EXERCISE DIRECTIONS :: All of the data below should be written out again exactly.

DATA: Begin

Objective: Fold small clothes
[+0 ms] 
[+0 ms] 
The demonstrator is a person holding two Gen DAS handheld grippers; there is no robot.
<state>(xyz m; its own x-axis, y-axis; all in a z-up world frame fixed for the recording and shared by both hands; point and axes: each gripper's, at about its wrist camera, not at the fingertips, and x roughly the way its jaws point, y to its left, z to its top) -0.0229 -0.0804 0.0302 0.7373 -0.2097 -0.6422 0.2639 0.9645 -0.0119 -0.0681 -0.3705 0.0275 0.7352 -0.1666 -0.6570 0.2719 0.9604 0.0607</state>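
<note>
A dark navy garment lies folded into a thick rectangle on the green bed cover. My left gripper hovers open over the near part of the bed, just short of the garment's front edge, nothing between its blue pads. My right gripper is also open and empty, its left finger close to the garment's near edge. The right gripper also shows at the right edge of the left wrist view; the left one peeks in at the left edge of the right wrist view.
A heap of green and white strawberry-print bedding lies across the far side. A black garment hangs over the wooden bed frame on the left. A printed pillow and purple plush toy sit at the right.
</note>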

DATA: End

RESULT OF THE EXERCISE ::
Objective: Fold small clothes
[+0 ms] 
[+0 ms] 
The demonstrator is a person holding two Gen DAS handheld grippers; there is no robot.
<state>(xyz m; its own x-axis, y-axis; all in a z-up world frame fixed for the recording and shared by both hands; point and axes: each gripper's, at about its wrist camera, not at the fingertips, and x roughly the way its jaws point, y to its left, z to its top) -0.0229 -0.0804 0.0302 0.7373 -0.2097 -0.6422 0.2639 0.9645 -0.0119 -0.0681 -0.3705 0.0275 0.7352 -0.1666 -0.6570 0.2719 0.9604 0.0607</state>
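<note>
A dark navy garment lies folded into a thick rectangle on the green bed cover. My left gripper hovers open over the near part of the bed, just short of the garment's front edge, nothing between its blue pads. My right gripper is also open and empty, its left finger close to the garment's near edge. The right gripper also shows at the right edge of the left wrist view; the left one peeks in at the left edge of the right wrist view.
A heap of green and white strawberry-print bedding lies across the far side. A black garment hangs over the wooden bed frame on the left. A printed pillow and purple plush toy sit at the right.
</note>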

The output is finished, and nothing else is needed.